Kultur
23.05.2018

Wenn alle ORF-Sender die gleiche Idee haben

Drei ORF-Sender konkurrenzieren einander mit Info-Sendungen zur selben Zeit. Das droht auch im Hauptabend.

Am Dienstagabend startete ORFIII ohne große Ankündigungen den neuen werktäglichen Info-Vorabend: Um 19.18 Uhr ging „ Österreich Heute“ mit den „aktuellsten Berichten aus den Bundesländern" auf Sendung; um 19.30 Uhr folgte „Österreich Heute – Das Magazin“.

Neue Info-Sendungen im ORF – das klingt auf den ersten Blick so richtig öffentlich-rechtlich und damit total toll.

Ist es aber nicht.

Die ORF-Senderfamilie schafft es nun, sich auf drei Sendern gleichzeitig selbst mit Info-Sendungen Konkurrenz zu machen. Neben der „Österreich Heute“-Strecke in ORFIII gibt es parallel „Bundesland heute“ und die „Zeit im Bild“ in ORF2 sowie das „ZiB Magazin“ in ORFeins. Wer andere Interessen als Trump, die Koalition oder Landeshäuptlinge hat, der schaut beim ORF komplett in die Röhre. Was bleibt, ist das Umschalten zur meist deutschen Konkurrenz.

Das wird zur besten Sendezeit auch bald so sein.

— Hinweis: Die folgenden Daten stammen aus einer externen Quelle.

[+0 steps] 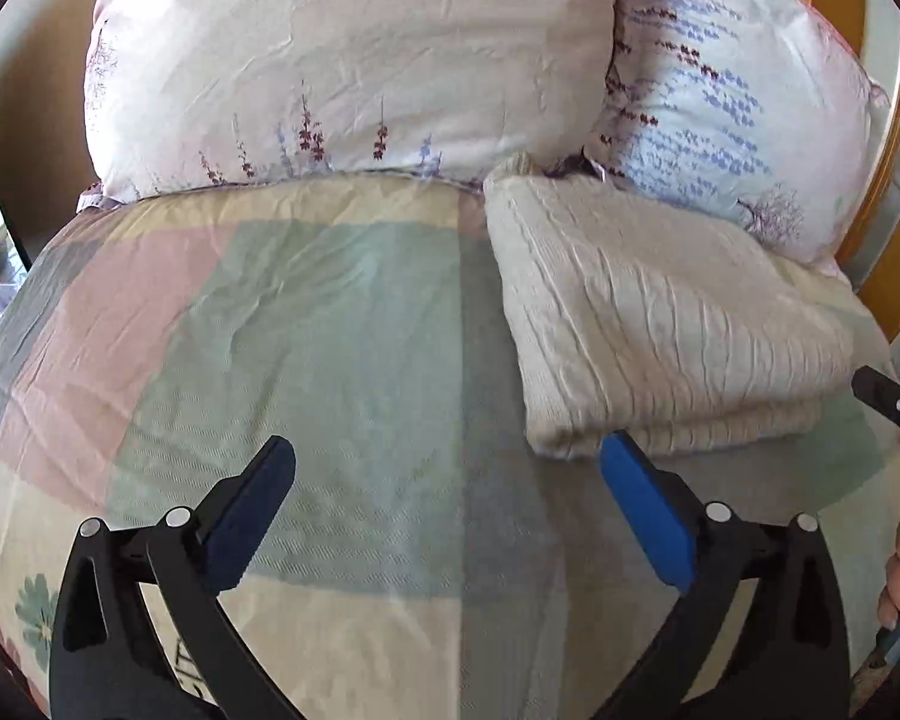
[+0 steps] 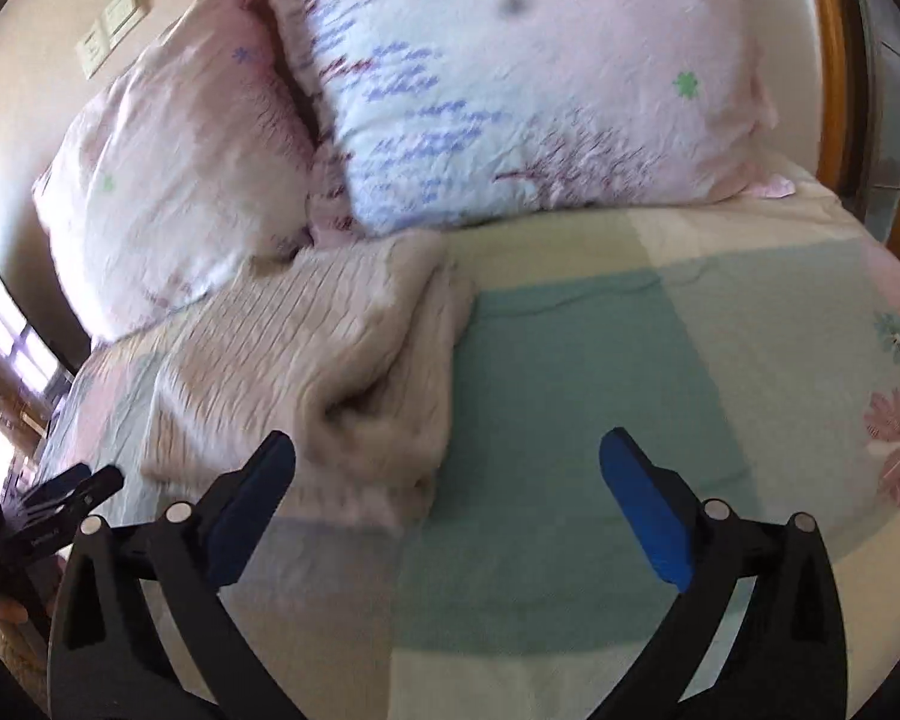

ORF-Generaldirektor Alexander Wrabetz hat ein „Wagnis“ angekündigt: Eine werktägliche „Newsshow“ soll um 21 Uhr in ORFeins gegen „Report“ & Co in ORF2 programmiert werden – und damit wohl auch noch gegen Dokumentationen und Diskussionen in ORFIII.

Diese vielen neuen Sendeminuten mögen Österreichs Politiker freuen. Sie sind aber selbst für Politik-Junkies eine Überdosis.